[Records from a collection]
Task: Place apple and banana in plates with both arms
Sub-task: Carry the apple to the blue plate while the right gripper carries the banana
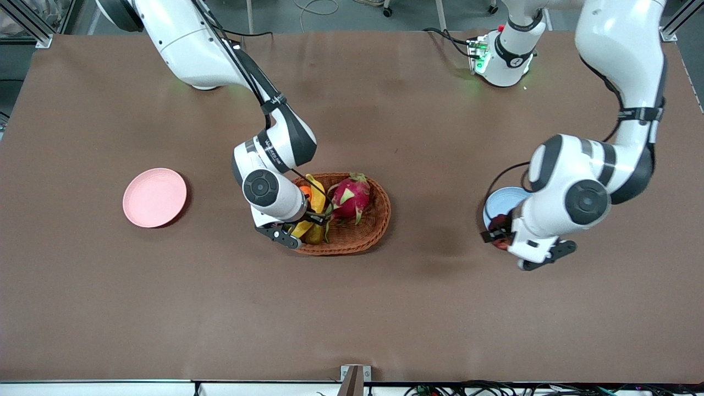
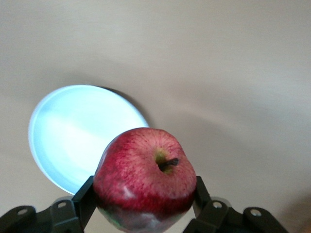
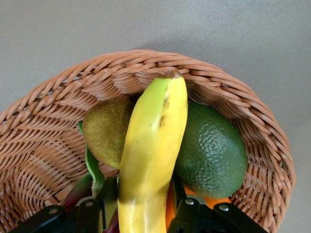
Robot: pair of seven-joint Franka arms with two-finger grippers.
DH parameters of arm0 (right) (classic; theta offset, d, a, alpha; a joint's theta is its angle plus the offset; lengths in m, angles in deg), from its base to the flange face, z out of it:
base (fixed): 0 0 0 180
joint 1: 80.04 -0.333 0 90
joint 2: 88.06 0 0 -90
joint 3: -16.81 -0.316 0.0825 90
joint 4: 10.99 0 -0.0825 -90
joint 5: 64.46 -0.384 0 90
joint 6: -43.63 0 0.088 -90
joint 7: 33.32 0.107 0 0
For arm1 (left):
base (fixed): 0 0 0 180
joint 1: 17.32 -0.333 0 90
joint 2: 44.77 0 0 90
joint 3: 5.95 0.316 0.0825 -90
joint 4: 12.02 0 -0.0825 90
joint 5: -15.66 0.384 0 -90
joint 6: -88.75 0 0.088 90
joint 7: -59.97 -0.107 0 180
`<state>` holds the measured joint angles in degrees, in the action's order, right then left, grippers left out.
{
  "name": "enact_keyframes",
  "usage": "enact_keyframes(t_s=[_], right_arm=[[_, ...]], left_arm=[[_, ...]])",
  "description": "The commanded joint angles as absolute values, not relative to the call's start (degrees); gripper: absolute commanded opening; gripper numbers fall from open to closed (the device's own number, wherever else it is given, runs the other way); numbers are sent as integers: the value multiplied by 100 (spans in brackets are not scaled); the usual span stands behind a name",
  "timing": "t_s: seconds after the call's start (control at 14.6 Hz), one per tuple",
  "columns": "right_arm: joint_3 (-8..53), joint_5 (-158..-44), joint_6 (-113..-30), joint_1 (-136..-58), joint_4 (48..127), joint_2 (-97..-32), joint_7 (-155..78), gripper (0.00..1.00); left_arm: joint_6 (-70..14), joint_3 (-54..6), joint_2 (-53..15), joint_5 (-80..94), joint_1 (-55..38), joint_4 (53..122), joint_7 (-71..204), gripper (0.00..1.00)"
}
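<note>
My left gripper (image 1: 498,230) is shut on the dark red apple (image 1: 499,222) and holds it over the edge of the light blue plate (image 1: 503,200) nearer the front camera. In the left wrist view the apple (image 2: 145,177) sits stem up between the fingers (image 2: 83,198), with the blue plate (image 2: 73,131) below. My right gripper (image 1: 308,220) is in the wicker basket (image 1: 377,220), shut on the yellow banana (image 1: 315,199). In the right wrist view the banana (image 3: 153,145) runs out from the gripper (image 3: 143,206) toward the basket rim (image 3: 146,60). The pink plate (image 1: 154,197) lies bare toward the right arm's end.
The basket also holds a magenta dragon fruit (image 1: 350,197), a green avocado-like fruit (image 3: 211,150), a brownish-green fruit (image 3: 107,128) and an orange (image 1: 304,191). Bare brown table lies between the basket and each plate.
</note>
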<state>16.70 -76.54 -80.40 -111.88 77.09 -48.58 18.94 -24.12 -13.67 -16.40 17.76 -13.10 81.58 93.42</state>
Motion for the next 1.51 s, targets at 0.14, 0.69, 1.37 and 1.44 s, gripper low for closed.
enact_keyframes(t_s=[0.14, 0.69, 1.37, 1.44], right_arm=[[1681, -7720, -8047, -11221, 7637, -4824, 1688, 29], [1778, -7519, -6864, -10827, 7497, -5544, 1029, 8], [1866, -6463, -6456, -7927, 9217, -6467, -3996, 9], [1866, -6455, -6613, -7777, 9472, -6564, -4191, 10]], left_arm=[[-3120, -1421, -1691, 1874, -1696, 9228, 8846, 39], [-3623, -1421, -1647, 1874, -2031, 9845, 8195, 100], [-1720, -1465, -3008, 1874, -2031, 8135, 7871, 100], [-1438, -1457, -3079, 1874, -2031, 7827, 7748, 100]])
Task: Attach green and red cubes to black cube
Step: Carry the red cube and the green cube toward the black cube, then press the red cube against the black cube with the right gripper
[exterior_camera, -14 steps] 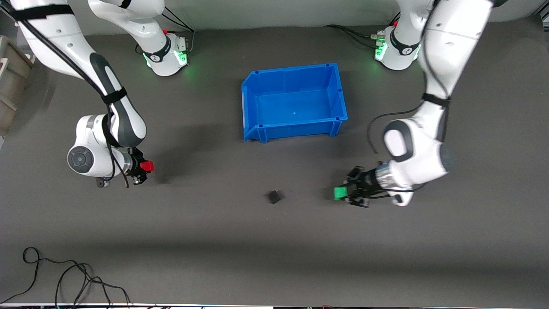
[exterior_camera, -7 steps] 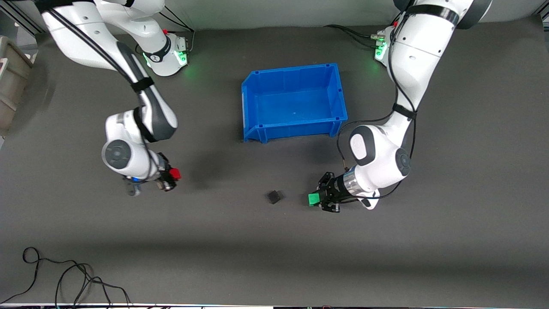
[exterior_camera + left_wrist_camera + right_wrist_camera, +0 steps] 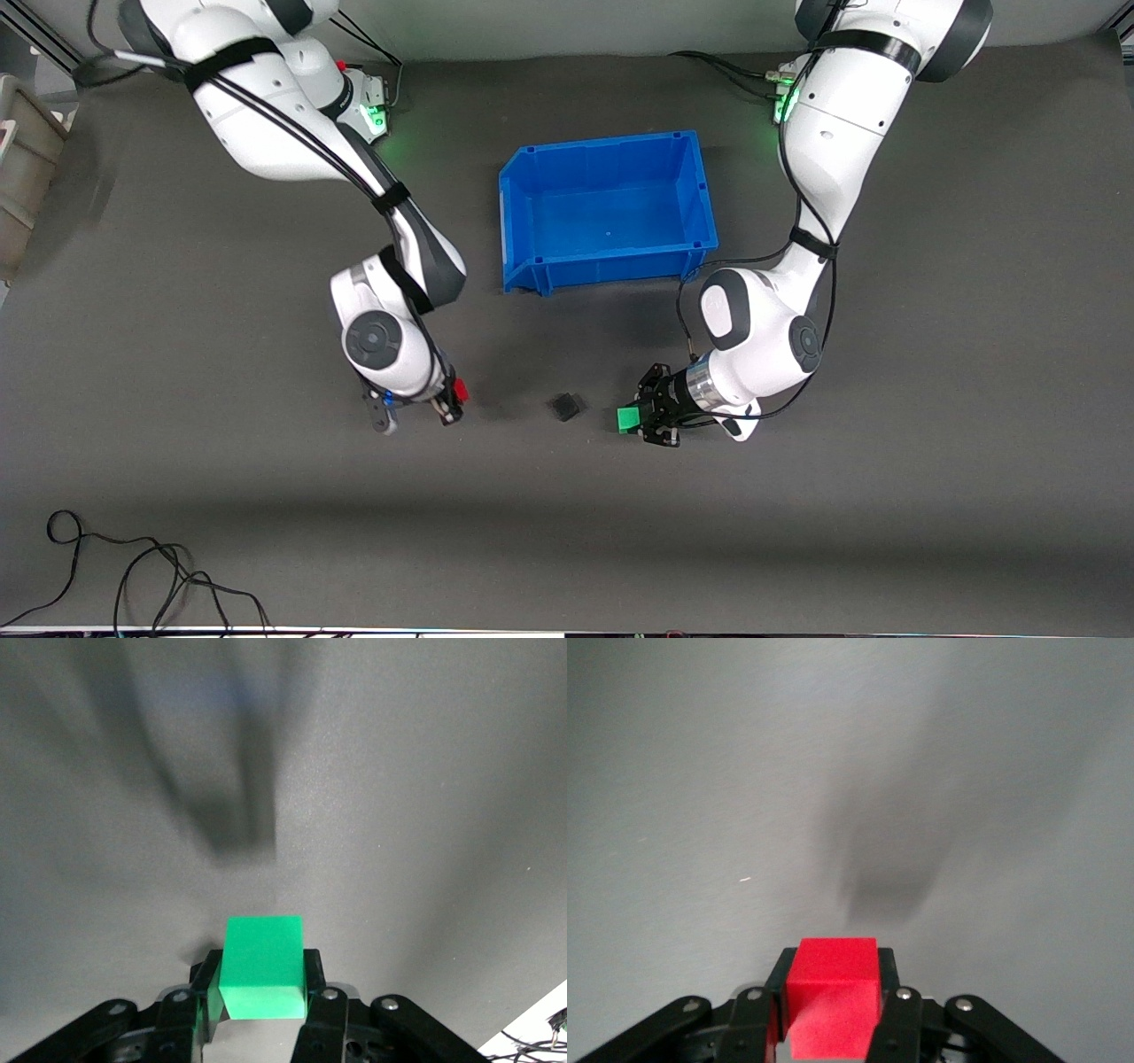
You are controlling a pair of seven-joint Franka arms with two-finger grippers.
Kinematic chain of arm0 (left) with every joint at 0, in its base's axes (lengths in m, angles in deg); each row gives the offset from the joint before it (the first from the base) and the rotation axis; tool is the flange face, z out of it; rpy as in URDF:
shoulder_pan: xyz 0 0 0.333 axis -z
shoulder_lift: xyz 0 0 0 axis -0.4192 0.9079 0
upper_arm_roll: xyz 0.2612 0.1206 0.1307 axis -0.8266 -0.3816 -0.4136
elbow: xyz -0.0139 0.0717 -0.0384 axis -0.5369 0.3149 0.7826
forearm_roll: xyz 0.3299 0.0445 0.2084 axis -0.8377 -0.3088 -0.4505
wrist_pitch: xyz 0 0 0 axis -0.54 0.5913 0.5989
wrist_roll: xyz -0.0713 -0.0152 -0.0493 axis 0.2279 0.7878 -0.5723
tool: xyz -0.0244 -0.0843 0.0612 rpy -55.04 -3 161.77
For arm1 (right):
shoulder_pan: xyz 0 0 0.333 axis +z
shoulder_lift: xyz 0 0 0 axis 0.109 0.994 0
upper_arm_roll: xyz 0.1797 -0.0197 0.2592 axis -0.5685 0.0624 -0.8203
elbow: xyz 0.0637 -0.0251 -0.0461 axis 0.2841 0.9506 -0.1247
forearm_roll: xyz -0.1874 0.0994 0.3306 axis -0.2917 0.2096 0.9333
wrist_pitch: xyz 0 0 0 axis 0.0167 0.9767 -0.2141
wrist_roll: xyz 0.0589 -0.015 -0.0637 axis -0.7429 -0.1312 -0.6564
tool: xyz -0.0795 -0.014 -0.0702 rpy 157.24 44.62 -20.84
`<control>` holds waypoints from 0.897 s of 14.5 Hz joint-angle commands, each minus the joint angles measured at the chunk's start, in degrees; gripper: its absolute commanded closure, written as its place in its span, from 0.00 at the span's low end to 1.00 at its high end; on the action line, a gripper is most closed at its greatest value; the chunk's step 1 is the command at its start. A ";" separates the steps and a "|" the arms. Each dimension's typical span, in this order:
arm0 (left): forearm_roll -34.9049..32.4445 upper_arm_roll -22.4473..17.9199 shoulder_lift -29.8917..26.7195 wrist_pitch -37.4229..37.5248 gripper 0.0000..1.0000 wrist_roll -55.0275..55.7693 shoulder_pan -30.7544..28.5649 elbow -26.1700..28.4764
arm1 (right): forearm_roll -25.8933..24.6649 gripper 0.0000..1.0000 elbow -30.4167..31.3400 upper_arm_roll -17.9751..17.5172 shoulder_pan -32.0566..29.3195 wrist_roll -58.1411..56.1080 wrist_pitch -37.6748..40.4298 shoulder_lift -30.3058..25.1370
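Observation:
The black cube [image 3: 565, 407] lies on the grey mat, nearer the front camera than the blue bin. My left gripper [image 3: 631, 419] is shut on the green cube [image 3: 628, 418], just above the mat beside the black cube toward the left arm's end. In the left wrist view the green cube [image 3: 262, 966] sits between the fingers [image 3: 312, 979]. My right gripper [image 3: 456, 394] is shut on the red cube [image 3: 460, 389], above the mat toward the right arm's end of the black cube. In the right wrist view the red cube [image 3: 832, 996] is clamped between the fingers [image 3: 888, 988].
The blue bin [image 3: 535, 250] stands open and empty at the table's middle. A black cable [image 3: 133, 571] lies on the mat near the front edge at the right arm's end. A beige container [image 3: 22, 168] stands at that end's edge.
Both arms have moved toward the black cube with their cubes held. The right gripper travelled a long way from the right arm's end; the left gripper came closer by a shorter distance.

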State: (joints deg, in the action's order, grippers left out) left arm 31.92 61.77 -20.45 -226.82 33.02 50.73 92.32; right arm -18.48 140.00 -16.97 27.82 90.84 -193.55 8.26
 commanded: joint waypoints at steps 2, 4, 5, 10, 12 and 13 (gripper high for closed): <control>0.22 -1.17 0.23 0.38 1.00 5.13 0.51 -0.85 | -0.44 0.81 -14.89 0.78 2.87 11.85 0.54 10.19; 0.22 -1.53 0.14 0.82 1.00 5.58 -0.88 -0.15 | -0.27 0.82 -15.96 0.69 2.96 14.18 -2.16 11.78; 0.22 -1.53 0.14 0.82 1.00 5.66 -1.42 0.21 | -0.27 0.82 -16.05 0.43 2.96 14.27 -4.27 12.48; 0.22 -1.53 -0.30 0.99 1.00 5.66 -3.09 1.62 | 1.31 0.83 -22.29 -0.19 6.74 16.46 -8.07 17.76; 0.22 -1.62 -0.65 1.17 1.00 5.66 -3.09 2.23 | 1.40 0.83 -21.51 -0.19 7.01 16.47 -7.37 16.97; 0.22 -1.62 -0.91 1.17 1.00 5.66 -3.09 2.49 | 1.32 0.83 -21.15 -0.28 7.09 16.55 -6.23 16.80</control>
State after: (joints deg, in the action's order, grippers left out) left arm 31.92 60.34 -20.20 -226.26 37.61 47.33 93.56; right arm -17.98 120.96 -17.45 34.59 106.44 -201.84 24.20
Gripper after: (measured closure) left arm 0.626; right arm 0.608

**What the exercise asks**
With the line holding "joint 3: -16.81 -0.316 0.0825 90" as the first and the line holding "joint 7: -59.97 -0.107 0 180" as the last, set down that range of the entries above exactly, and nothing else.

**Exercise response**
joint 3: -16.81 -0.316 0.0825 90
joint 4: 10.99 0 -0.0825 -90
joint 5: 64.46 -0.384 0 90
joint 6: -43.63 0 0.088 -90
joint 7: 33.32 0.107 0 0
For arm1 (left):
base (fixed): 0 0 0 180
joint 1: 17.32 -0.333 0 90
joint 2: 44.77 0 0 90
joint 3: 5.95 0.316 0.0825 -90
joint 4: 12.02 0 -0.0825 90
joint 5: -15.66 0.384 0 -90
joint 6: -88.75 0 0.088 90
joint 7: -59.97 -0.107 0 180

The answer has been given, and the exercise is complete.